Her new book Surface: Matters of Aesthetics, Materiality, and Media (University of Chicago Press, 2014) revisits the concept of materiality in the contemporary world. Her seminal book Atlas of Emotion: Journeys in Art, Architecture, and Film (Verso, 2002) won the 2004 Kraszna-Krausz Book Award in Culture and History – a prize awarded to „the world’s best book on the moving image“ – and has provided new directions for visual studies. Her recent book, Public Intimacy: Architecture and the Visual Arts, published by MIT Press in 2007, has been translated in Europe and Asia.
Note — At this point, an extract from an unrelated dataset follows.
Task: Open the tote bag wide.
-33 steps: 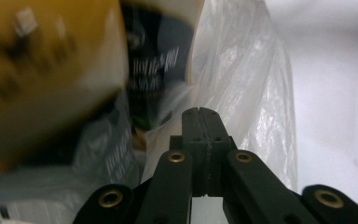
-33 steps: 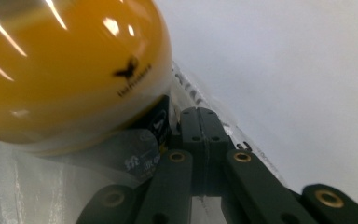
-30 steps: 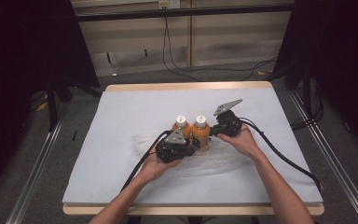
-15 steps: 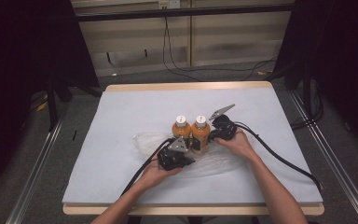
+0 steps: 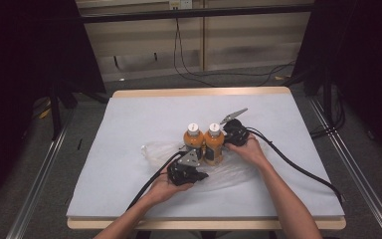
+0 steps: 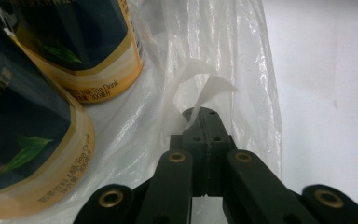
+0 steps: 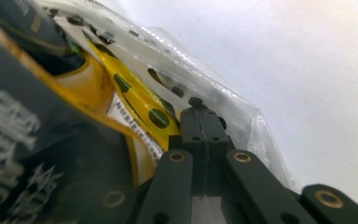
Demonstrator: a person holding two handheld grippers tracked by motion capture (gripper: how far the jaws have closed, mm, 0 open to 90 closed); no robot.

For Streetwalking on a Ruined Map (Princeton University Press, 1993), a journey through modernity and cultural memory, she won the Society for Cinema and Media studies annual award for best book in film studies.
Professor Bruno has contributed to numerous monographs on contemporary art, including Isaac Julien for The Museum of Modern Art (2013), Jesper Just for the Venice Biennale 2013 (and MAC/VAL, 2012), Jane and Louise Wilson (2004), Cristina Iglesias (2013), Chantal Akerman (MHKA, 2012), Diana Thater (LACMA, 2015), and exhibition catalogues of the Whitney Museum and the Solomon R. Guggenheim Museum.

She also writes frequently on art and architecture for international books such as Automatic Cities: The Architectural Imaginary in Contemporary Art (Museum of Contemporary Art, San Diego, 2009), Space (MAXXI Museum for 21st Century Arts, Rome, 2010), and Ruins (MIT Press and Whitechapel Gallery, 2011).
Professor Bruno lectures at universities and museums internationally, including, recently, the Shanghai Academy of Social Sciences, The Museu de Arte in Rio de Janeiro, the Jewish Museum in Berlin, the Dia Center for the Arts, the Museum of Modern Art, the Tate Modern and the Louvre Museum.
She is featured in Visual Culture Studies: Interviews with Key Thinkers as one of the most influential intellectual working today in visual studies (Sage, 2008).